Exercise:
For the material below, output exactly the span from the line with "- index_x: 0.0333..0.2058" to the line with "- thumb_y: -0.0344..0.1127", including both, and nothing besides.
*****
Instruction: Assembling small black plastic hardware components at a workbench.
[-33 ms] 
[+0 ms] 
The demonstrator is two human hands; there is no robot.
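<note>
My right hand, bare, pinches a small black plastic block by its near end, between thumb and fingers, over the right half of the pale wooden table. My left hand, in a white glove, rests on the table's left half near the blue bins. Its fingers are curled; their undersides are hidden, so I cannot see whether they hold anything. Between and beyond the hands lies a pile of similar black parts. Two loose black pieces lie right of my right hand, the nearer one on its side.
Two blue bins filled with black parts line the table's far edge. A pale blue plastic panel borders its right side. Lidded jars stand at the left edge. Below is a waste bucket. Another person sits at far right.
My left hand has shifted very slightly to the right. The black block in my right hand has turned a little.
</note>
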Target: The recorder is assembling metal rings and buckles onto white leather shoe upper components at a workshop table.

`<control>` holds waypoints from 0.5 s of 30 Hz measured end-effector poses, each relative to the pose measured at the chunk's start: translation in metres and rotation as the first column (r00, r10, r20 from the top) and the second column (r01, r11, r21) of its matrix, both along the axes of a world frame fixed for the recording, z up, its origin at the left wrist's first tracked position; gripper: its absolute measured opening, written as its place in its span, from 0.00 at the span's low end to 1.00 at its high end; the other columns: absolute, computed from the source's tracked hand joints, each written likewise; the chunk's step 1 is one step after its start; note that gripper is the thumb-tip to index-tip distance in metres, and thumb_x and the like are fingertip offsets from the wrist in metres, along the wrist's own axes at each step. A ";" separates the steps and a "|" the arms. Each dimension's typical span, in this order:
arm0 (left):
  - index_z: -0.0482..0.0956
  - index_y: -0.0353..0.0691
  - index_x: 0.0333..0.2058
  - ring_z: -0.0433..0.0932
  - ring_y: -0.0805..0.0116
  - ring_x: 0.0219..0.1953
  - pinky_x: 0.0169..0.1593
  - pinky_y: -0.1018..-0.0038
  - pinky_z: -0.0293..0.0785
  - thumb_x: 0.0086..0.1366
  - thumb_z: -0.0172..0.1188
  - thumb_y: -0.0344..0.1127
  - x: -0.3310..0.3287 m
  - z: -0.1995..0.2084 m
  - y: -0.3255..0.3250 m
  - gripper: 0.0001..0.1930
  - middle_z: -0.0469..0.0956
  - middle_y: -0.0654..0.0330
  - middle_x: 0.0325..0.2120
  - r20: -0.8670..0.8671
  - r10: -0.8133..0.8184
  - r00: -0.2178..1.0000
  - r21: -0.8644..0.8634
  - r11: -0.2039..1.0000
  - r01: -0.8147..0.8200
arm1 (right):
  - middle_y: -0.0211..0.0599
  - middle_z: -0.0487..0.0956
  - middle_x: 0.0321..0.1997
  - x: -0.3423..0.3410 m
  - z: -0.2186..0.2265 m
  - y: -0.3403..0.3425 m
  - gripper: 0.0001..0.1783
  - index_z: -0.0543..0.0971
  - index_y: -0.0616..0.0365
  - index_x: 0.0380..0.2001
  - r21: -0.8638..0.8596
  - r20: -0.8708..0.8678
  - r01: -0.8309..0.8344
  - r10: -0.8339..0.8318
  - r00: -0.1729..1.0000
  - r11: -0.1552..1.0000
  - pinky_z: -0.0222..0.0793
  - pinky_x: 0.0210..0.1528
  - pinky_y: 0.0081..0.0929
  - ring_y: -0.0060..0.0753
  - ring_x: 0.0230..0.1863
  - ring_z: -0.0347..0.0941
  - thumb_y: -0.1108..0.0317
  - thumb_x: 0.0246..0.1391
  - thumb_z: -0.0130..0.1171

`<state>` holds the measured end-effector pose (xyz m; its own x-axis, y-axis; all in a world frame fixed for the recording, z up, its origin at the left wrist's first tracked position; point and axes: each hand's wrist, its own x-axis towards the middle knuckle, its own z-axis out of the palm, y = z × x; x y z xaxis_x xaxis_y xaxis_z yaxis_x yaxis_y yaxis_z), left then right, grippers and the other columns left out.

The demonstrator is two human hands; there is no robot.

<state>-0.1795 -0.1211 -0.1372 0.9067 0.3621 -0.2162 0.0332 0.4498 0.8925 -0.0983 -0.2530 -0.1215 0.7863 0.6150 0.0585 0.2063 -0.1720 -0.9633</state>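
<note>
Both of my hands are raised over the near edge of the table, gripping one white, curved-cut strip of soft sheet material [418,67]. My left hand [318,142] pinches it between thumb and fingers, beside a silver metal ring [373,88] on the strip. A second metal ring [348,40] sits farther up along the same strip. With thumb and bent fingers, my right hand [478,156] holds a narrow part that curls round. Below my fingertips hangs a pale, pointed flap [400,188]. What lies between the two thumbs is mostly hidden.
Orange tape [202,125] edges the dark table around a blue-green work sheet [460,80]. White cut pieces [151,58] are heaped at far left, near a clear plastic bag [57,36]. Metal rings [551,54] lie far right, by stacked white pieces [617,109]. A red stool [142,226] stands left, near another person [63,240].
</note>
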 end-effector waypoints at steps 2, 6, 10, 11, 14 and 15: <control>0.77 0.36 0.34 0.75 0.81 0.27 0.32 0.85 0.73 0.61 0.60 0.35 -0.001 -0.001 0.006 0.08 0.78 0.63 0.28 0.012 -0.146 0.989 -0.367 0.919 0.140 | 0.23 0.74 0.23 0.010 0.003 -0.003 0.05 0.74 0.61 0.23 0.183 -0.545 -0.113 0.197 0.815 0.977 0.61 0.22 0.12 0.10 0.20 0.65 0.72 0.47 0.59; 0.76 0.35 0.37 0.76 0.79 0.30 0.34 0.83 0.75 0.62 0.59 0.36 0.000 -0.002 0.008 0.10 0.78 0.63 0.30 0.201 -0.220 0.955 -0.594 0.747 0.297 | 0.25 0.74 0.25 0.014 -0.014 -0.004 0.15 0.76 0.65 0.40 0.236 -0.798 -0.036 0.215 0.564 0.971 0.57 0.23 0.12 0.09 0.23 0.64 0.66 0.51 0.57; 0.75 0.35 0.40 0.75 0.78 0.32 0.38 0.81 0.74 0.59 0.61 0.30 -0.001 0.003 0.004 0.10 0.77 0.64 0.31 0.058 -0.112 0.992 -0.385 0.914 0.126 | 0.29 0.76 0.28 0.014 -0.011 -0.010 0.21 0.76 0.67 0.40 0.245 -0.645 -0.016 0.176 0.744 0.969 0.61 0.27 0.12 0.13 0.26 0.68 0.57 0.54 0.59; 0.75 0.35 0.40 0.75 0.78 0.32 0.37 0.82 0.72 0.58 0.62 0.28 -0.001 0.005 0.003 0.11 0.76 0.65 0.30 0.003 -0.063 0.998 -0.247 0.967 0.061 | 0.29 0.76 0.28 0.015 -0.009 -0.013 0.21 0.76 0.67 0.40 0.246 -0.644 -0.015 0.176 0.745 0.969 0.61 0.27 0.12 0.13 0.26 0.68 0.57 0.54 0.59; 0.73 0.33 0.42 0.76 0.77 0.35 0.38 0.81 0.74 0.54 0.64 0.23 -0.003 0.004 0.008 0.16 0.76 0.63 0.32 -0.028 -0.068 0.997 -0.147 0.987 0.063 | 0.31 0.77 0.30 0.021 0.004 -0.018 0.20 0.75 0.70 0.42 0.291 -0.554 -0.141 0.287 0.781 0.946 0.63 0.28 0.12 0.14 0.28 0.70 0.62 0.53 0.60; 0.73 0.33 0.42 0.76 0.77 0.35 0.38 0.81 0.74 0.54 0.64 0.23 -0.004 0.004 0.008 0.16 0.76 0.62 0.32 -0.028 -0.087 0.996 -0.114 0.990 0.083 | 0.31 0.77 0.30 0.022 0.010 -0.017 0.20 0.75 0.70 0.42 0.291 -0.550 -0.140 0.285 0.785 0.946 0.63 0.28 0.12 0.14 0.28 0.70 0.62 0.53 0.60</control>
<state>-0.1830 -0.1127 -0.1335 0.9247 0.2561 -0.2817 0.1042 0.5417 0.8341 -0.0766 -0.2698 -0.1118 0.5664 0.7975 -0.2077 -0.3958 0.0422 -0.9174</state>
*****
Written response:
  - index_x: 0.0333..0.2058
  - ring_z: -0.0433..0.0932
  - ring_y: -0.0805..0.0116
  - ring_x: 0.0219..0.1953
  - pinky_x: 0.0169..0.1593
  - pinky_y: -0.1018..-0.0038
  - pinky_z: -0.0293..0.0785
  - thumb_x: 0.0086..0.1366
  - thumb_z: -0.0172..0.1188
  - thumb_y: -0.0344..0.1127

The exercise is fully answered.